Report every line of the listing below in which the string "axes" occurs.

▶ DATASET EXTRACT:
*** Block opens ***

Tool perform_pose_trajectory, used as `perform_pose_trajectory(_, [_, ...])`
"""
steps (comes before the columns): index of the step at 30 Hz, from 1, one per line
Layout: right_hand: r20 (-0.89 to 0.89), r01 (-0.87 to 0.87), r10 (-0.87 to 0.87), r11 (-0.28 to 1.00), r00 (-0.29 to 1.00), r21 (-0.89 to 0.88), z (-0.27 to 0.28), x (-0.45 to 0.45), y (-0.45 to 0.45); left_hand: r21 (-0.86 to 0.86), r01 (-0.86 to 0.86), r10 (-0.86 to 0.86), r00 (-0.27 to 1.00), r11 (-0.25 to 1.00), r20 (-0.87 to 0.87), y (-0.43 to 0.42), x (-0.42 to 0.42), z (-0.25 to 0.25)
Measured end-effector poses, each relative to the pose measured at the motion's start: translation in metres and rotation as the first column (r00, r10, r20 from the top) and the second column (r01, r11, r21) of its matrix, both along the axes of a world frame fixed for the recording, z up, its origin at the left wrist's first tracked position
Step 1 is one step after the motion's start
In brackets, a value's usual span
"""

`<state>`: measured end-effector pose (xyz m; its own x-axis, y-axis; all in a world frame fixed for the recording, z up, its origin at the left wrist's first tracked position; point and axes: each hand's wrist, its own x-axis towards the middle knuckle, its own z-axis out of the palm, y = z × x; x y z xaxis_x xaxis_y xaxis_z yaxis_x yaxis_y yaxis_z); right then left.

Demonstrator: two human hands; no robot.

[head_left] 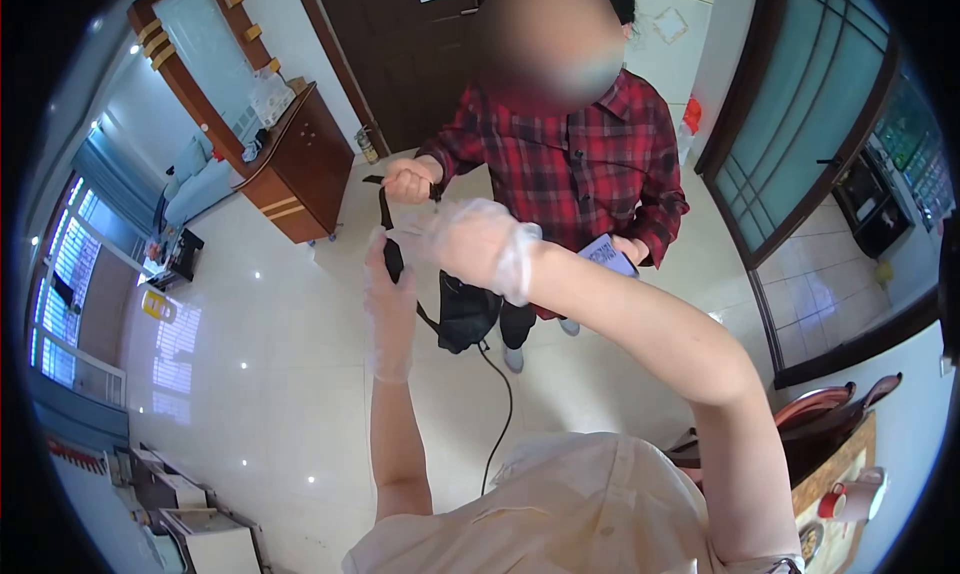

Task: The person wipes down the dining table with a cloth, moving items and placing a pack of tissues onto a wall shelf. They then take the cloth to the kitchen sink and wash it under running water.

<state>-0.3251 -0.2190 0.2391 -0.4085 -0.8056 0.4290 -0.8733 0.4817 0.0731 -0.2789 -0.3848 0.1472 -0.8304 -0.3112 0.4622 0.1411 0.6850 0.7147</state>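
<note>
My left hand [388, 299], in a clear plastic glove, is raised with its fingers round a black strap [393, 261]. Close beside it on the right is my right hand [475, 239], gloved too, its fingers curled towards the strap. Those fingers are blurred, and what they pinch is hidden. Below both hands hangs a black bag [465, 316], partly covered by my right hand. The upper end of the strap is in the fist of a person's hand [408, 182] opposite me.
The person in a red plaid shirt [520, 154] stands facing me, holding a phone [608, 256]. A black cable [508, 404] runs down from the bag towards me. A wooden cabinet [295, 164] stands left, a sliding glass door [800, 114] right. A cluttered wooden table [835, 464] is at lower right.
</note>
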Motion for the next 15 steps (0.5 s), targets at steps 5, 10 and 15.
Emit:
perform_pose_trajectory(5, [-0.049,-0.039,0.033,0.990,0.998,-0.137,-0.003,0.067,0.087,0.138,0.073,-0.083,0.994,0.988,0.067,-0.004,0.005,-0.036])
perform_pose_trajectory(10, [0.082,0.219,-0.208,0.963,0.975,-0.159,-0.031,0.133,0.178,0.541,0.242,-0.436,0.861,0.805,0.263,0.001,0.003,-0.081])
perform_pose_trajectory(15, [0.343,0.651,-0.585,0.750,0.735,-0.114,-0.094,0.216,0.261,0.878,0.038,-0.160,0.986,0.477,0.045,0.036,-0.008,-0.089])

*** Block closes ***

▶ TASK RESULT:
Measured end-effector poses, each relative to the pose measured at the motion's start: translation in metres and rotation as the first column (r00, r10, r20 from the top) and the second column (r01, r11, r21) of its matrix, both along the axes of a world frame fixed for the recording, z up, its origin at the left wrist's first tracked position
`<state>`: measured end-effector pose (xyz m; its own x-axis, y-axis; all in a world frame fixed for the recording, z up, its origin at the left wrist's first tracked position; point and axes: each hand's wrist, its own x-axis towards the middle knuckle, its own z-axis out of the palm, y = z × x; x y z xaxis_x xaxis_y xaxis_z yaxis_x yaxis_y yaxis_z); right then left.

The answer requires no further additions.